Slim Allagui Yahoo News 23 Sep 08;
Flying low over the vast, white expanse of Greenland's Ilulissat glacier, one of the biggest and most active in the world, the effects of global warming in the Arctic are painfully visible as the ice melts at an alarming rate.
The helicopter lands on a granite cliff overlooking the Ilulissat ice fjord, or Kangia in Greenlandic, offering a magnificent, panoramic view of elaborate ice formations as they float towards the sea at a rate of two meters (yards) an hour, spilling massive icebergs into the open water.
Off in the distance, huge boulders of ice break off of the imposing Ilulissat glacier, more commonly known by its Greenlandic name Sermeq Kujalleq, creating a thunderous roar as the glacier recedes in one of the planet's most striking examples of global warming.
"The ice in some places on the coast is now melting four times faster than before," says Abbas Khan, a Dane who studies the movements of Greenland's glaciers at the Danish Space Centre.
The Ilulissat glacier and icefjord have been on UNESCO's world heritage list since 2004 and is the most visited site in Greenland, its ice and pools of emerald-blue water admired by tourists and studied by scientists and politicians around the world.
The glacier is the most active in the northern hemisphere, producing 10 percent of Greenland's icebergs, or some 20 million tonnes of ice per day.
But the glacier is in bad shape, experts warn.
Recent estimates by US scientists who study NASA's satellite images daily show that it is rapidly disintegrating.
It has shrunk more than 15 kilometres (9.3 miles) in the past five years, and is now smaller than it has ever been in the 150 years of observation and topographical data.
According to professor Jason Box and his team from the department of geography at Ohio State University, the Ilulissat glacier may not have been this small in 6,000 years.
Radars, satellites and GPS tracking have shown that the glaciers in Greenland's southern and western parts are now melting twice as fast as they did two or three years ago, and four times as fast on the east of the island, according to professor Soeren Rysgaard of the Greenlandic Institute of Natural Resources.
"Less ice around Greenland facilitates and accelerates the calving process where chunks of ice break off the glaciers and spill into the sea," Rysgaard said.
The melting ice is both a consequence and a cause of global warming: ice reflects heat, as opposed to water which absorbs it and warms up the climate, thus causing more glaciers and snow to melt.
In the village of Ilulissat, 250 kilometres (155 miles) north of the Arctic Circle, colourful wooden houses line the shores of Disko Bay, its waters dotted with icebergs bathed in the golden light of the late summer sun.
The 4,500 residents have seen the effects of global warming with their own eyes.
Fishermen and hunters say the ice has become thinner in the past decade.

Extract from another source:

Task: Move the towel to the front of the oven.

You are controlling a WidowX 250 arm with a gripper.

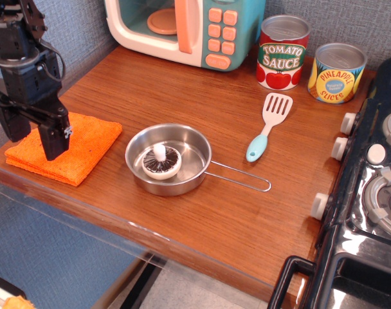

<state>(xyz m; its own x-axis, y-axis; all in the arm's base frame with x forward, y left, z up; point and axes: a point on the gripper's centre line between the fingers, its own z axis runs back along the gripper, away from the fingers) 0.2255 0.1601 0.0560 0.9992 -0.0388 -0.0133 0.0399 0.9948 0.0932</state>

"We can't fish and hunt like before. That's a fact," says Erik Bjerregaard, the manager of a local hotel who like many other locals has his own dogs for sleddog treks each winter.
In the port, one of Greenland's biggest for shrimp and halibut fishing, shrimp fishermen have to go further and further afield in order to get a decent catch, while halibut are threatened by an increasing number of whales.
"Because of the warmer climate, there are more and more whales, like the humpback whale which is a big eater of plankton," says fisherman Karl Thomasson, noting that halibut also feed on the ever-scarcer plankton.
According to the US National Snow and Ice Data Center (NSIDC), the size of the Arctic ice cap hit a low this year of 4.52 million square kilometres (1.75 million square miles) on September 12.
That is close to the record low of 4.13 million square kilometres registered last year, and far from the around 7.7 million observed each year from 1979, when the NSIDC began taking satellite images of the ice, to 2000.
Researchers have calculated that Greenland's glaciers will this year throw up to 220 cubic kilometers (52.7 cubic miles) of ice into the sea, contributing to a rise of the world's sea levels.